**INSTRUCTIONS TO FOLLOW**
For the data below, give again exactly the lines from the one containing "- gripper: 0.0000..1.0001" through the one containing "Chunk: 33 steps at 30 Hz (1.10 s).", both ends included, and no others.

----------

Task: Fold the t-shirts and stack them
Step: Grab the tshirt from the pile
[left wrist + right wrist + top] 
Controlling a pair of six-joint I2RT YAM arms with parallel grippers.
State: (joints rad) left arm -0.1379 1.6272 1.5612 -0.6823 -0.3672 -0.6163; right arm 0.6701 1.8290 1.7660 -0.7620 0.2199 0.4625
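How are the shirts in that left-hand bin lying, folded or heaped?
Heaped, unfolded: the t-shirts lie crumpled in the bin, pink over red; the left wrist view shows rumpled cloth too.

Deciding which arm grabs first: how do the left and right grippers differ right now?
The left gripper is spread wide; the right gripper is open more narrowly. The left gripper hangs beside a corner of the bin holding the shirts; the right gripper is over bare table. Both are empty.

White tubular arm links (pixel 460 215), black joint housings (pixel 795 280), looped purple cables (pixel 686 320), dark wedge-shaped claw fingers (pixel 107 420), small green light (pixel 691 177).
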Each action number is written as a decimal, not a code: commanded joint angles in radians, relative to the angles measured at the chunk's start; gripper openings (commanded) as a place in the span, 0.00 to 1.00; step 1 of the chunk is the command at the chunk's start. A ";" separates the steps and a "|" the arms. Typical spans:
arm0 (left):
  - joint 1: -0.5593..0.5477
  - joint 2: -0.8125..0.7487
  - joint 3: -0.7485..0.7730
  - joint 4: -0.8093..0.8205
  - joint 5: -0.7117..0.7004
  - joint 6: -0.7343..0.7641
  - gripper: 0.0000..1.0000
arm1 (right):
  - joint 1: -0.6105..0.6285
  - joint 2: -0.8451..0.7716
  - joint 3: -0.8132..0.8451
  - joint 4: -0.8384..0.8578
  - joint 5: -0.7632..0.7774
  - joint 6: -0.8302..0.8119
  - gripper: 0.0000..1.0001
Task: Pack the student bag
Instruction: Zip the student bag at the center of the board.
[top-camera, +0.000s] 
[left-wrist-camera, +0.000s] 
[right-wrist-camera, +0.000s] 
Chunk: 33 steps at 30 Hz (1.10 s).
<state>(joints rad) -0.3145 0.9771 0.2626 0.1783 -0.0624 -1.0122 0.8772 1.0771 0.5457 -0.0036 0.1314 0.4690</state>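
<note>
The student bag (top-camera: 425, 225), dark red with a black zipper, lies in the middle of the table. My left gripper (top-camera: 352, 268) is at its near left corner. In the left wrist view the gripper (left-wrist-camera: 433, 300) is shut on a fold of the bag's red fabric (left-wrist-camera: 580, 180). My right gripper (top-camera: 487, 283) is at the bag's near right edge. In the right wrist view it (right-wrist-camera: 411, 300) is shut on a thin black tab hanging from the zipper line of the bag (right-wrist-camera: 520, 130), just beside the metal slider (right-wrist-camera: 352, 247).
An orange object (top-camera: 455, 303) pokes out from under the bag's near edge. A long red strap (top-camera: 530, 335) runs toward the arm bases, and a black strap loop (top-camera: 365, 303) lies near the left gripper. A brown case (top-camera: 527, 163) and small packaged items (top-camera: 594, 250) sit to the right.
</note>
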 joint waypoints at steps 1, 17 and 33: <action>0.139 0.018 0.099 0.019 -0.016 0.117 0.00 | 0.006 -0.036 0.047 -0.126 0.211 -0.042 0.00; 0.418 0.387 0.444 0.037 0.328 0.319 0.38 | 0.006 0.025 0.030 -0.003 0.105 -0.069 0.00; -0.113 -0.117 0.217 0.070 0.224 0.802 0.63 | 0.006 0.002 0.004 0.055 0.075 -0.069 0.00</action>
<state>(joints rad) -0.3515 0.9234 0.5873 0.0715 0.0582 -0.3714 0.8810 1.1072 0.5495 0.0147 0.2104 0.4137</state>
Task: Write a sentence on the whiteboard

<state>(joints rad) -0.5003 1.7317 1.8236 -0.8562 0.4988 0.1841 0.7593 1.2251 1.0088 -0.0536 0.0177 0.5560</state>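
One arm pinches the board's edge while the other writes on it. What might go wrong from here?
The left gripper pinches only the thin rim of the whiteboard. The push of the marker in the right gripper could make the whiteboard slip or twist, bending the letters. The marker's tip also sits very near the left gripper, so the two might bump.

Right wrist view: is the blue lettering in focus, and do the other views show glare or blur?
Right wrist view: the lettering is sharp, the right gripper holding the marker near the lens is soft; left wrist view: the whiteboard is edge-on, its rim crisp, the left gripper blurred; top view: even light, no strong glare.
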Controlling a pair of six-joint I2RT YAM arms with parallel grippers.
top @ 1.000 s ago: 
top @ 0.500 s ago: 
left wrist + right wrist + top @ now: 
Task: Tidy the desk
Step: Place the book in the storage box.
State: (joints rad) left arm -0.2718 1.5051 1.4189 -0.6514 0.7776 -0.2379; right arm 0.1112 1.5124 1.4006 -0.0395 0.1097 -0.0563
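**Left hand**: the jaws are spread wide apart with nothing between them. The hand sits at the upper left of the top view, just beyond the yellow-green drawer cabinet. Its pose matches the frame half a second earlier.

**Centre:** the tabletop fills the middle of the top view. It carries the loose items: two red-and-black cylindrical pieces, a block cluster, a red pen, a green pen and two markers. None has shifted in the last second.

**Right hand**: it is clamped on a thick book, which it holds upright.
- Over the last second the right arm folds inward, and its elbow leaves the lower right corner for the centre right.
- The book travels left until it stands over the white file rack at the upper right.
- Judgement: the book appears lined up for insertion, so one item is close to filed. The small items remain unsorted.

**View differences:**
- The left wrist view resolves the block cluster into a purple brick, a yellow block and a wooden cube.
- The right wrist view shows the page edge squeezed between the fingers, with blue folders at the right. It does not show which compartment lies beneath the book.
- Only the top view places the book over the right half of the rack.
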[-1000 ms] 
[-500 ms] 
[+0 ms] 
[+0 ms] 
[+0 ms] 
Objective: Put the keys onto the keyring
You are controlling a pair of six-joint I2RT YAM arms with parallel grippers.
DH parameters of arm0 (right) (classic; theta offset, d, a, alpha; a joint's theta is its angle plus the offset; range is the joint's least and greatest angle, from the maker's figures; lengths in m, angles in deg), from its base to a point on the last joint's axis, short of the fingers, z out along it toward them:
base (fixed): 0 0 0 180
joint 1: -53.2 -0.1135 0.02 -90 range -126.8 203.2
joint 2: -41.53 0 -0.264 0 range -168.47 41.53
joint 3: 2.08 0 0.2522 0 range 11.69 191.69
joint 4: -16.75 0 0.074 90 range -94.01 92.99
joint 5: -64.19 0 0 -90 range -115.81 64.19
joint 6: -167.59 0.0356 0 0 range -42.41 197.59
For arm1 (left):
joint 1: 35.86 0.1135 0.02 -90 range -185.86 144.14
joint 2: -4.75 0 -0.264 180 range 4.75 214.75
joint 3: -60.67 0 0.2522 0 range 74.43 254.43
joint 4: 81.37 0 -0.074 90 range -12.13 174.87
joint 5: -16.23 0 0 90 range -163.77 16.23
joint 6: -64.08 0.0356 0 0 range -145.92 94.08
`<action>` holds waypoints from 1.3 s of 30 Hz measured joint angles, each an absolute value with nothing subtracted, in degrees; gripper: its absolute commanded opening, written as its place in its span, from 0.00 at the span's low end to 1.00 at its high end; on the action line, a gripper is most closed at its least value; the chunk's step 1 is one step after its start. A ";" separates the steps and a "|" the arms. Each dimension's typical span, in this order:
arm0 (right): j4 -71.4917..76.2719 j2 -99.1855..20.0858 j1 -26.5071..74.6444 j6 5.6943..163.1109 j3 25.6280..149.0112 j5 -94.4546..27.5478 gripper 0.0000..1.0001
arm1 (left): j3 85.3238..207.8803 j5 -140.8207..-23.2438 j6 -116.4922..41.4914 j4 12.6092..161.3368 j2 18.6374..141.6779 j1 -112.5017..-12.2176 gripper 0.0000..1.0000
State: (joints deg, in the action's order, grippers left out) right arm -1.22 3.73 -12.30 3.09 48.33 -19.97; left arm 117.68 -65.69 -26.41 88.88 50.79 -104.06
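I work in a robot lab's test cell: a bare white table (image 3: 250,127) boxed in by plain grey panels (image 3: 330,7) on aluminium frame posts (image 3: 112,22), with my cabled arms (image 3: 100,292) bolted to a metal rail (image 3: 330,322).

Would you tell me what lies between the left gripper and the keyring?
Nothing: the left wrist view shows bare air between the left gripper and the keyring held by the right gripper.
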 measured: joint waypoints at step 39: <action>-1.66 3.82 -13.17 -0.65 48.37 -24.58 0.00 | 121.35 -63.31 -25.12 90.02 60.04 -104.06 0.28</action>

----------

**TASK SOLUTION**
  - gripper: 0.0000..1.0001
Task: Pack the student bag
Instruction: Zip the student bag at the center of the board.
[top-camera, +0.000s] 
[left-wrist-camera, +0.000s] 
[right-wrist-camera, +0.000s] 
Chunk: 33 steps at 30 Hz (1.10 s).

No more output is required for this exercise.